Assurdi? Beh, l’unica cosa assurda è stata che anche i passeggeri dietro si sono allacciati la cintura!

Può il mondo esser percorso così, fiducia nel guidatore, curiosità nella compagnia, soste a semplice richiesta per far p.?
Sì. Direi proprio di sì.
Ed è molto ‘social’ condividere un pezzo di strada e di vita. Di persona, senza tramite di ‘social’ internet!

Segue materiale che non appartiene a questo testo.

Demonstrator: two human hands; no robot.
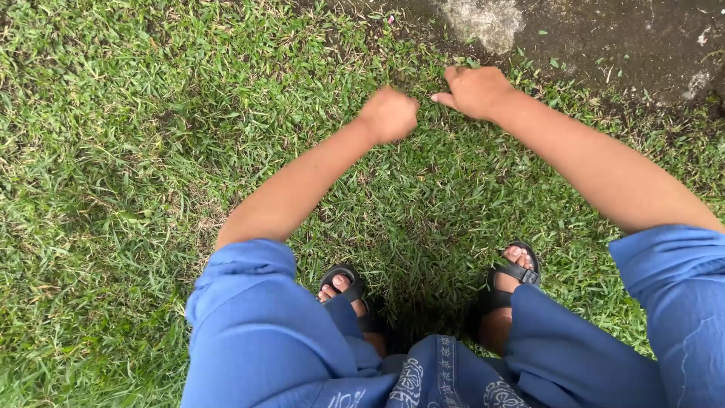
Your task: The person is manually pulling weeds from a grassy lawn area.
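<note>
I look down at a lawn while crouching. My left hand [390, 113] is closed into a fist low over the grass [113, 151], and whether it grips any blades is hidden. My right hand [476, 91] is also curled, with one finger pointing left toward the left hand; it rests at the grass close to the bare soil edge. The two hands are a short gap apart. Blue rolled sleeves cover my upper arms.
Dark bare soil [604, 38] with a pale stone [483, 21] lies at the top right. My feet in black sandals, the left one [343, 291] and the right one [513, 276], stand on the grass below the hands, with blue patterned cloth between them.
</note>
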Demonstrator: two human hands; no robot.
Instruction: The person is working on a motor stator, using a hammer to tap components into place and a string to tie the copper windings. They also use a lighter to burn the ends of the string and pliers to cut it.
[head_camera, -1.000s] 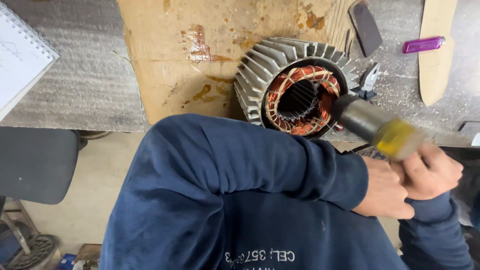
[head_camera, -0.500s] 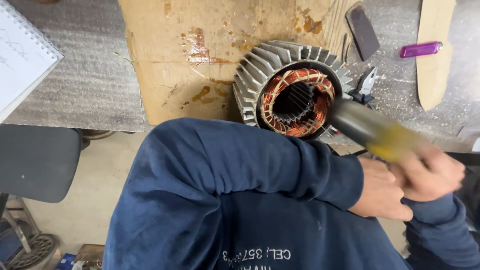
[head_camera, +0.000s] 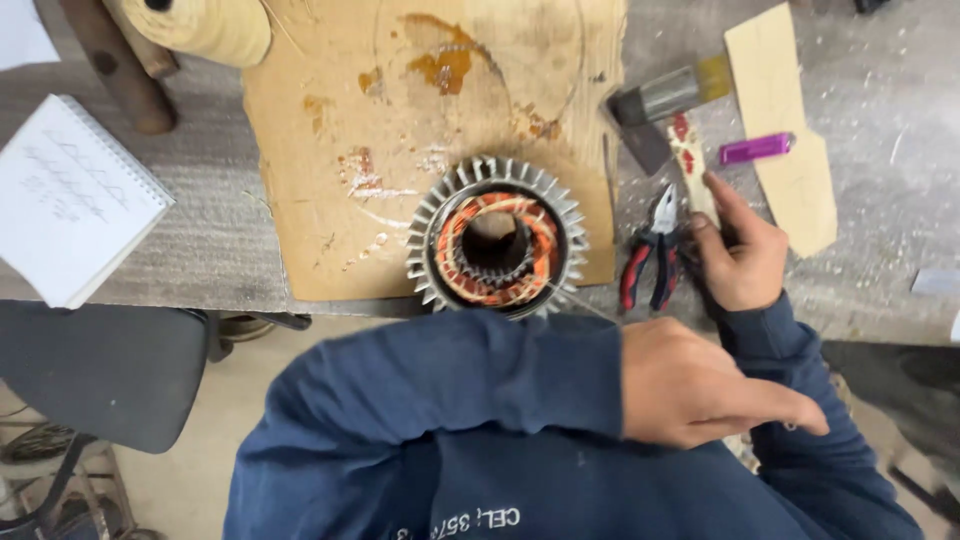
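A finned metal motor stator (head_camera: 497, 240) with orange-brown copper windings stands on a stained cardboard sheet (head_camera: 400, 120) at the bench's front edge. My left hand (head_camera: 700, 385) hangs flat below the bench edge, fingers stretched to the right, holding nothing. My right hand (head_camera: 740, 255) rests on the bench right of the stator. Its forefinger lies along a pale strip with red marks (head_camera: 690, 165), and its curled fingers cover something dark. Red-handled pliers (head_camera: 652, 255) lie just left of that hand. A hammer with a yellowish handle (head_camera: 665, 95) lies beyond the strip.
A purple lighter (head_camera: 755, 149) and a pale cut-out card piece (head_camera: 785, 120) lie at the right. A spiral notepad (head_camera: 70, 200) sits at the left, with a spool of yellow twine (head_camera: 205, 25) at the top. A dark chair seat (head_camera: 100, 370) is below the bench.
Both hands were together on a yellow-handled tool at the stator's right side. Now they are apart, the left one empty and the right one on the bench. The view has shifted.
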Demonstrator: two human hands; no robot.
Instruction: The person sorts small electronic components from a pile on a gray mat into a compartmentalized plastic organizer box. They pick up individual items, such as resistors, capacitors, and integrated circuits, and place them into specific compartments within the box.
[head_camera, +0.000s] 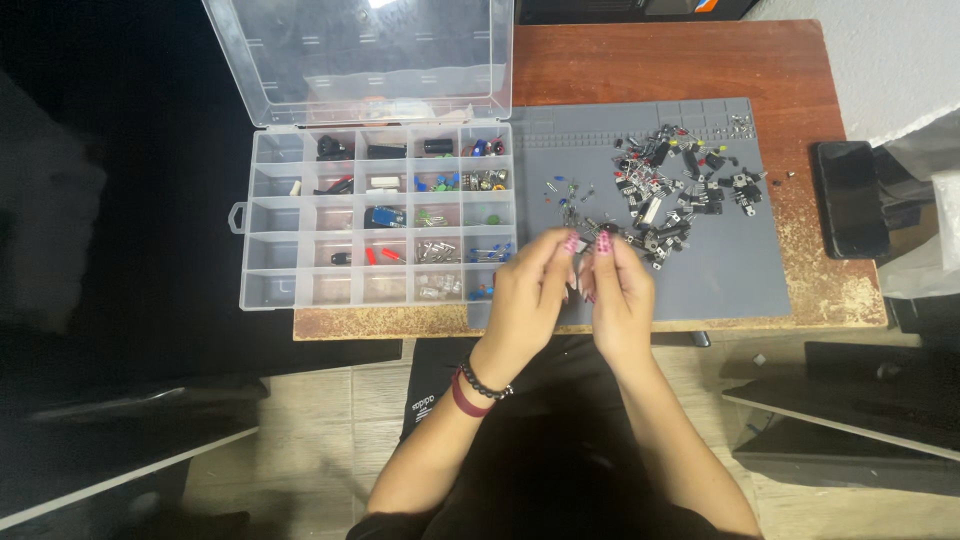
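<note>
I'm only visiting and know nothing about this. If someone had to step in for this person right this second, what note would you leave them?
Left hand and right hand: raised together over the grey mat, fingertips pinching a small dark part between them; exactly what it is is too small to tell.
Things: a loose pile of small electronic parts lies on the mat's upper right. The clear compartment box sits to the left, lid open.
Done: many compartments already hold parts.
Left: the pile on the mat is still unsorted; several compartments in the left column look empty.
</note>
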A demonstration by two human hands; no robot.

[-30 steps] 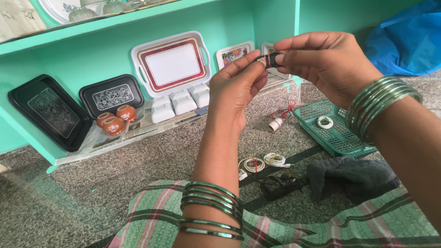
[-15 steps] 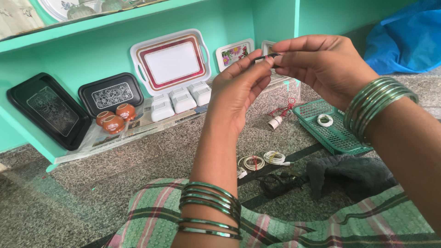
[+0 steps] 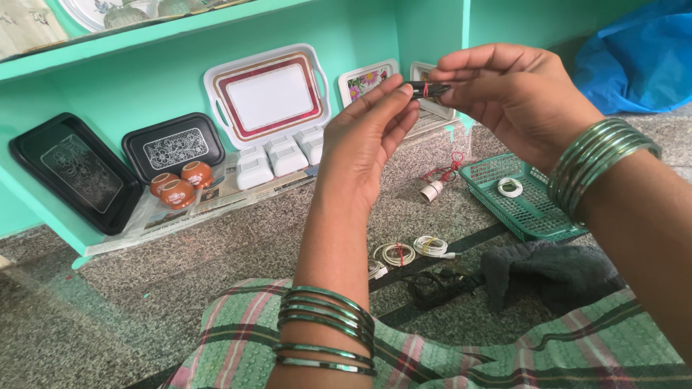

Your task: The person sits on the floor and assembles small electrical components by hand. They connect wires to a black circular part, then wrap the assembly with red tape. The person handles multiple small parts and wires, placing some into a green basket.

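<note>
Green basket (image 3: 530, 209), white cable coils (image 3: 414, 250), grey cloth (image 3: 559, 270) below raised hands.

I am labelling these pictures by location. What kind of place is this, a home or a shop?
Probably a home, with the person sitting on a speckled stone floor by a green shelf. Serving trays lean in the shelf, small coiled cables lie on the floor, and both hands hold a dark cable bundle.

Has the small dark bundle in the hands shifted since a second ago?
Barely. The dark bundle, pinched between left hand and right hand, still sits in front of the small flowered tray, as before.
</note>
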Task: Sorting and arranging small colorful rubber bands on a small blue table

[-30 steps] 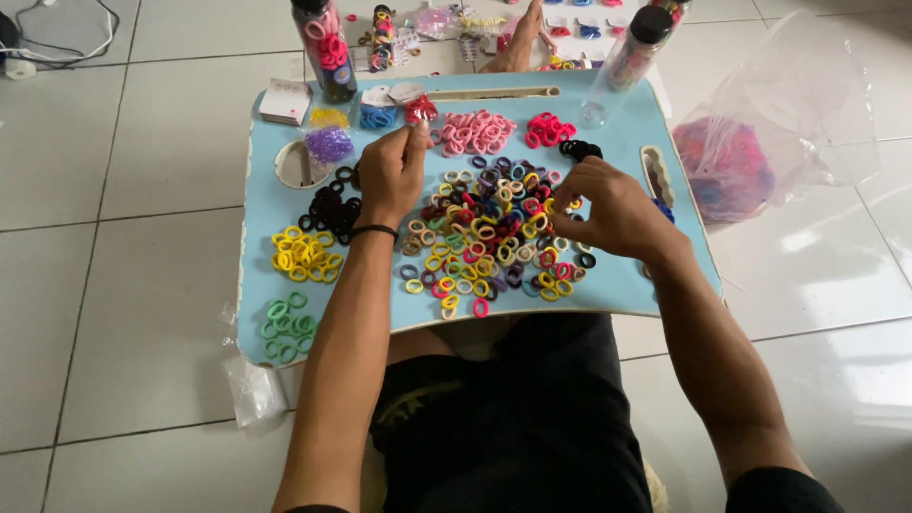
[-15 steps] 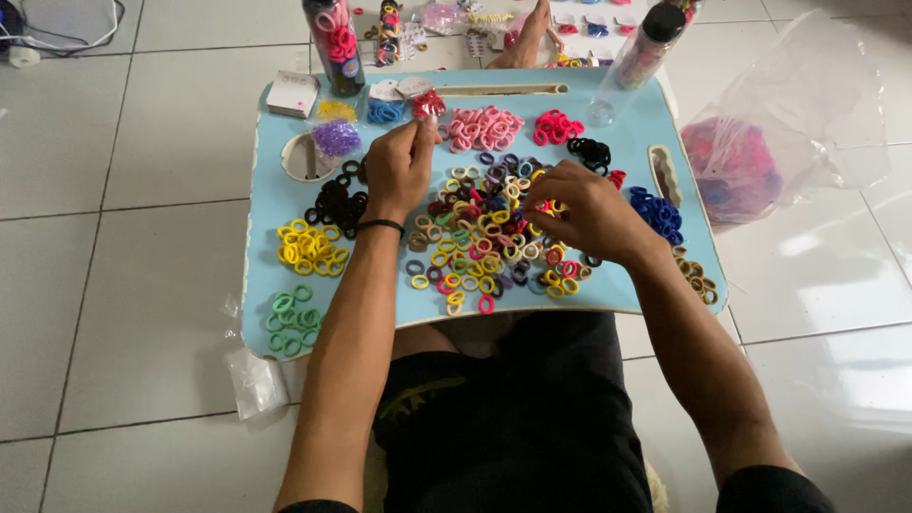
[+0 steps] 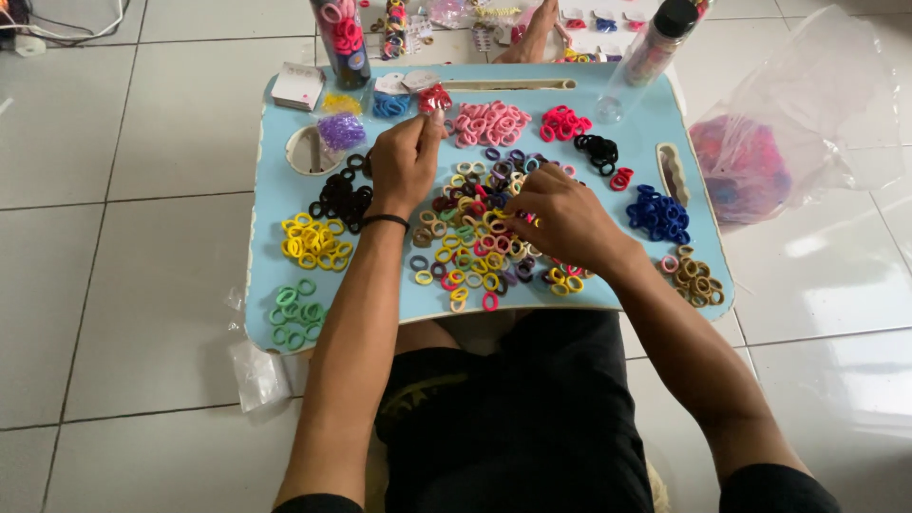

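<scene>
A light blue lap tray lies across my legs. At its middle is a mixed pile of small coloured hair ties. My right hand rests on the pile's right side, fingertips pinched on a pink hair tie. My left hand, with a black band at the wrist, is curled shut at the pile's upper left. Its fingertips touch a red bunch, and what it holds is hidden. Sorted heaps ring the pile: yellow, green, black, pink, blue, brown.
Two tall clear bottles of ties stand at the tray's far edge. A clear plastic bag of pink and purple ties lies on the white tiled floor to the right. Another person's foot and packets of accessories show beyond the tray.
My right hand has slid left across the mixed pile, uncovering the blue and brown heaps. My left hand has stayed by the red bunch.
</scene>
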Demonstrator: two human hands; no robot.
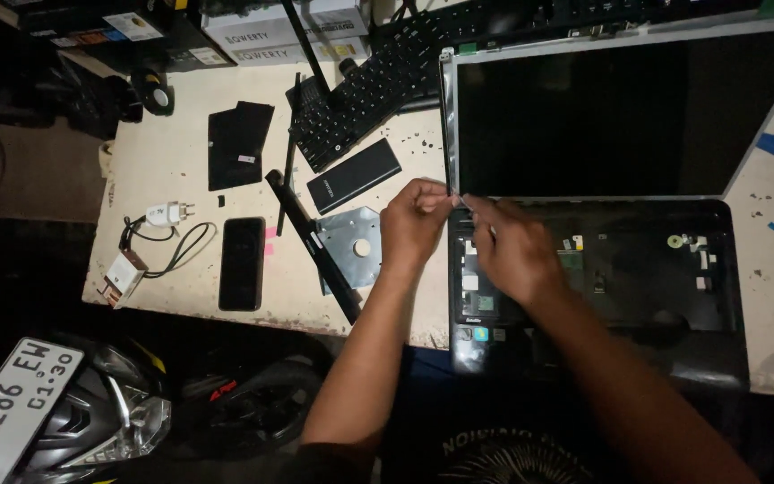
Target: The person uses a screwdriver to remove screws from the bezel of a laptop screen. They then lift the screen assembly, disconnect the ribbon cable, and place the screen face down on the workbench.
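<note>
hands at the laptop's lower-left screen corner

from my seat, going left to right: a white charger plug (163, 213) with a black cable (176, 251) lies on the worn tabletop (172, 152), then a black phone (242, 263) flat beside it. next comes a long black strip (315, 246) lying diagonally, a silver metal plate (356, 242) just right of it, and a dark slim box (353, 175) above that. a loose black keyboard (374, 85) sits further back. my left hand (412, 224) has its grip pinched shut at the lower-left corner of the screen panel (602, 112); i cannot tell what small part it pinches. my right hand (514, 253) meets it there, fingers curled and touching the same corner, over the opened laptop base (638, 278), which lies at the tabletop's near edge.
</note>
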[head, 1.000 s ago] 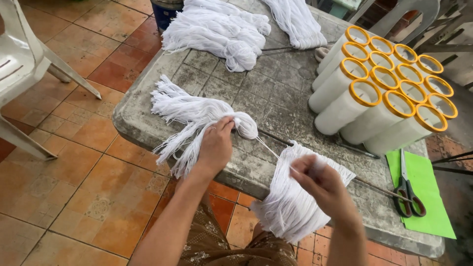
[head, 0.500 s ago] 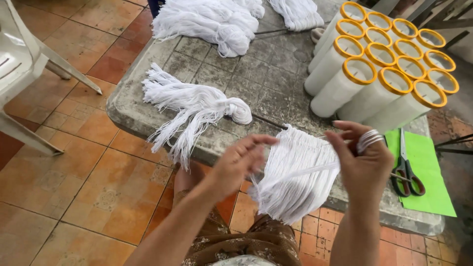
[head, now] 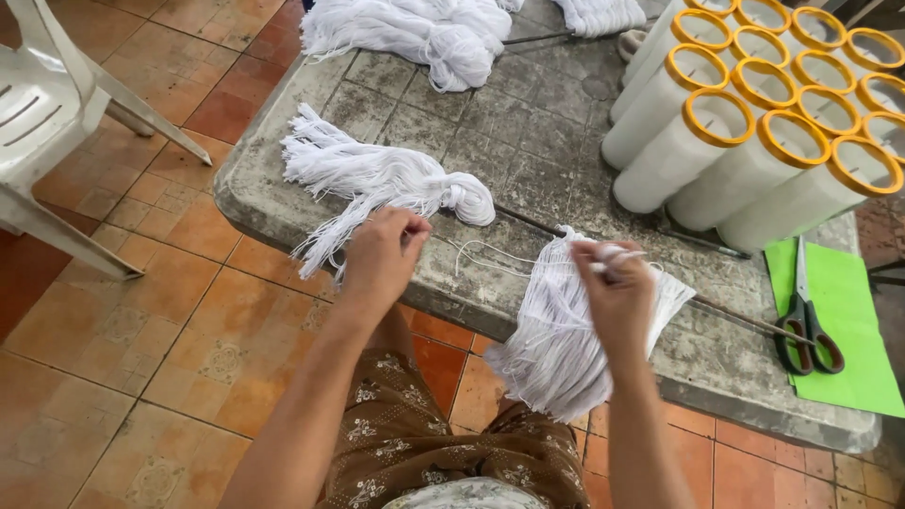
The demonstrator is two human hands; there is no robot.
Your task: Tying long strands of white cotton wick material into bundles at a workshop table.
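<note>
Left hand [head: 382,254] pinches a thin white strand [head: 481,253] over the table [head: 528,160] edge. Right hand [head: 617,292] is closed, seemingly on strand wound round its fingers, against the yarn bundle [head: 566,349] hanging off the edge. Yarn looks soft, light, limp; best gripped near the bound top.

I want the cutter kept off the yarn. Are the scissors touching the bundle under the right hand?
Apart. The head view shows the scissors on the green sheet, with bare table between them and the white bundle.
</note>
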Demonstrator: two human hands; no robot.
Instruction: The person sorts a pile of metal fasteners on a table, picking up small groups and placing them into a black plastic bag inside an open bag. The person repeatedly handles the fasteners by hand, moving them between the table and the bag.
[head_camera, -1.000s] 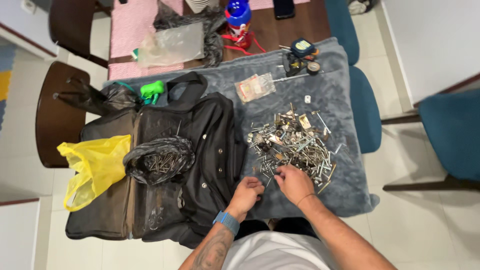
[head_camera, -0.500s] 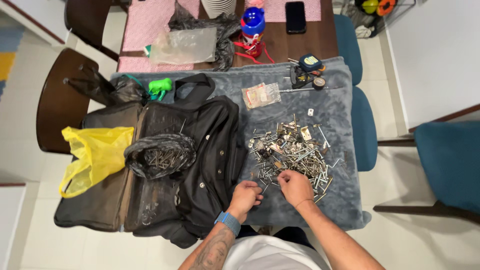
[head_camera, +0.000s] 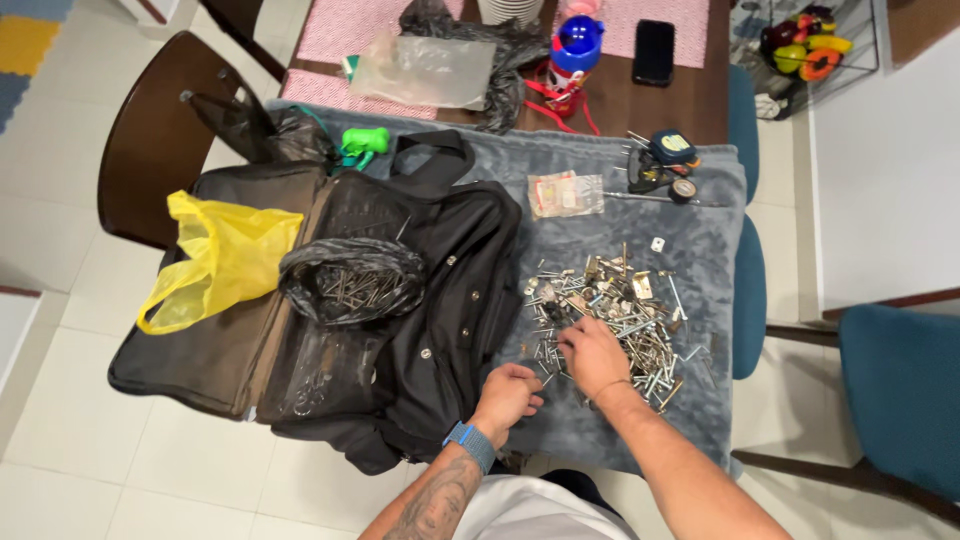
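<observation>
Grey plush blanket (head_camera: 640, 230) is covering the table; an open black fabric tool bag (head_camera: 400, 300) is lying on its left half. Loose pile of metal screws and bolts (head_camera: 610, 310) is sitting right of the bag. Pieces look small, stiff, slippery: best pinched mid-shank. Right hand (head_camera: 592, 356) is picking at the pile's near edge, fingers narrow; left hand (head_camera: 508, 395) is curling loosely, contents unclear.

Left hand (head_camera: 508, 392): loosely curled fist, knuckles up, blue band at wrist, tattooed forearm. Right hand (head_camera: 593, 355): palm down, fingers (head_camera: 566, 338) bent forward, thin cord at wrist.
</observation>
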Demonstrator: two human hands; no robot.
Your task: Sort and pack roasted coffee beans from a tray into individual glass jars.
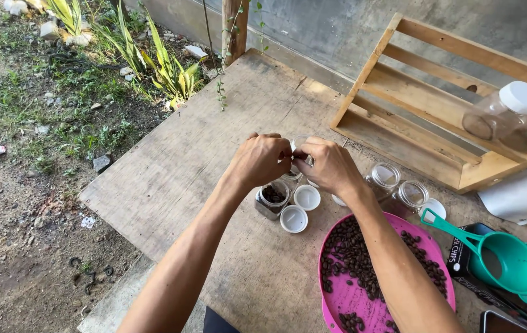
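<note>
A weathered wooden desk (214,154) is seen from above, set outdoors beside bare earth, grass and a leafy plant (165,68). Two bare forearms reach forward over it. The left hand (258,159) and the right hand (331,165) are brought together above the middle of the desk, knuckles up, fingertips meeting. A small pale item (293,154) is pinched between them; its kind cannot be told, since it is mostly hidden by the fingers. The grip of each hand is closed on it.

Just below the left hand, a small clear jar (272,200) with dark beans inside stands open on the desk. Two round white lids (307,197) lie just beside it, tops down. To the right, past the right wrist, two more clear jars (397,190) lie near each other, and another white lid (434,207) rests close by.

A pink oval tray (350,302) of dark coffee beans (350,253) sits under the right forearm, at the near edge of the desk. A teal funnel (504,259) lies to its right, on a dark packet (461,253).

A wooden slatted rack (411,123) leans against the grey wall at the far right. Two clear jars with white caps (510,111) rest on it.
</note>
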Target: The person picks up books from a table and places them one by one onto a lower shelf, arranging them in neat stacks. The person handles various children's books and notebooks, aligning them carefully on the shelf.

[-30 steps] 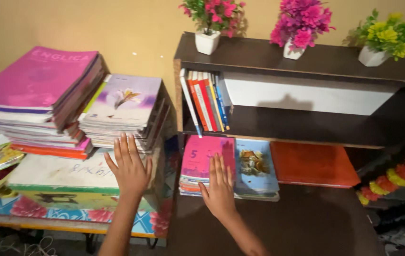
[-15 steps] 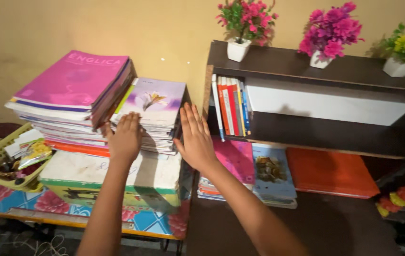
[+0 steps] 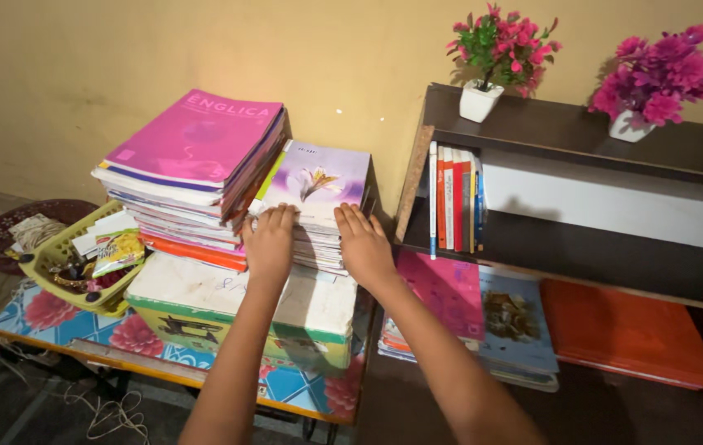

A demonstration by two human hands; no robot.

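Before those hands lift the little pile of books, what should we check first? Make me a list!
1. Both hands on the pile: left hand and right hand press the front of the flower-cover stack. Ok.
2. Grip under the stack: cannot tell.
3. Bigger pink-topped stack leans against it: not ok, may slip.
4. Stack sits flat on the box: ok.
5. Free shelf room beside the upright books: ok.

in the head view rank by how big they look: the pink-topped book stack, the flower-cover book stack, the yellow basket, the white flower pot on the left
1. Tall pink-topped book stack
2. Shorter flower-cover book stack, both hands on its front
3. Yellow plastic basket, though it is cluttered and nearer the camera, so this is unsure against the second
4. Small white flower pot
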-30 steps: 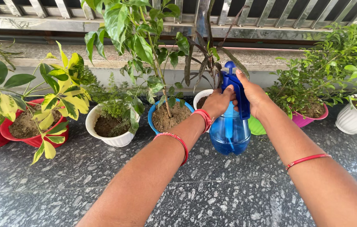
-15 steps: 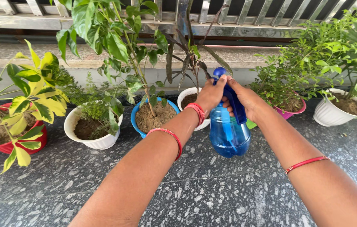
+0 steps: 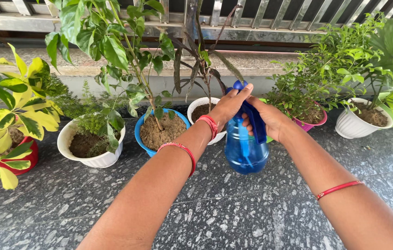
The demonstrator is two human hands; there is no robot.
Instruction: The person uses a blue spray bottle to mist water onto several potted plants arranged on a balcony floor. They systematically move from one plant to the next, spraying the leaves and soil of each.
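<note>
Nearest the camera, two forearms with red bangles reach out over the speckled grey stone floor (image 3: 233, 217), meeting at a blue spray bottle (image 3: 246, 150) held in the air above it — the right hand (image 3: 270, 121) wraps closed around the bottle's neck and trigger, while the left hand (image 3: 228, 105) curls over the spray head, fingers closed on it. Just beyond the bottle stand a white pot (image 3: 204, 107) and a blue pot (image 3: 144, 139) of bare soil — farther off, along the floor's far edge by the low wall, sit a ribbed white pot (image 3: 351, 127), a pink pot (image 3: 316, 124) and a red pot (image 3: 25, 163).
</note>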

coast to coast cavallo 1 tappa

I consigli di Carlo Alberto Cavallo


Il Mercato da Ribeira – Lisbona


coast to coast madrid cavalloA Lisbona, proprio a fianco di una delle stazioni della Metropolitana da cui prima o poi si passa, c’è un mercato. Beh, allora? Il fatto è che il mercato è diviso in due: da un lato frutta, verdura, pesce, strofinacci, mollette per stendere; dall’altra una infinita serie di ristorantini, uno attaccato all’altro.

Beh, allora?
Allora il bello è che potete combinare le due cose: scegliere qualcosa da un ristorantino e associarlo con qualcosa che viene dal mercato.
Ad esempio, se volete mangiare una zuppa la prendete al ristorante, e il pane al mercato.
O se volete mangiare riso in stile Thai ma avete bisogno di una forchetta, beh anche quella trovate al mercato. O ancora, se vi versate addosso del vino e non sapete come togliere le macchie sono (quasi) certo che troverete uno smacchiatore.
Tutto sotto lo stesso tetto. Atmosfera da un lato normale, quella del mercato si intenda, dall’altra un filo turistica. Ma nel bailamme c’è chi sa combinare le due cose, risparmiando e divertendosi.
Uh, dimenticavo! Al piano di sopra c’è un bar molto fashion! Nel caso si voglia ber qualcosa dopo pranzo. Non bisogna comprare l’apribottiglia di sotto, ce l’hanno già loro :-)

El Tigre – Madrid


coast to coast el tigre cavallo
Tanto lo facciamo tutti. Cioè di prendere un aperitivo e sfondarci di stuzzichini, così da saltar la cena (e risparmiare). Già, ma all’estero, dove l’abitudine degli aperitivi non c’è? Che si fa?
Joao mi dice di “El Tigre”, a Madrid. Ce ne sono due, dice, in centro.
Il nome mi lascia perplesso (che tanto Tigre non mi sento!), ma l’ha detto Joao, architetto, vestito trendy, che ama la simmetria, e parla un inglese corretto con tono soft: dunque bisogna credergli.
A “El Tigre” manco ti guardano in faccia, tanto sanno quel che cerchi. Un bicchier di vino rosso: 3,50 euro.
E insieme al vino un piatto pieno di: due polpettine, patate arrosto, tre fette di pane combinate con acciughe, prosciutto, e una salsa al pomodoro. Due fette di cipolla (mah!). Porzione copiosa di frittata.
L’ambiente è molto easy, giovani al piano di sotto, vecchietti (io) e famigliole al piano di sopra.
Il vino? C’è di meglio. Il cibo? Va giù dritto per dritto. 3euro e 50? Perfetto!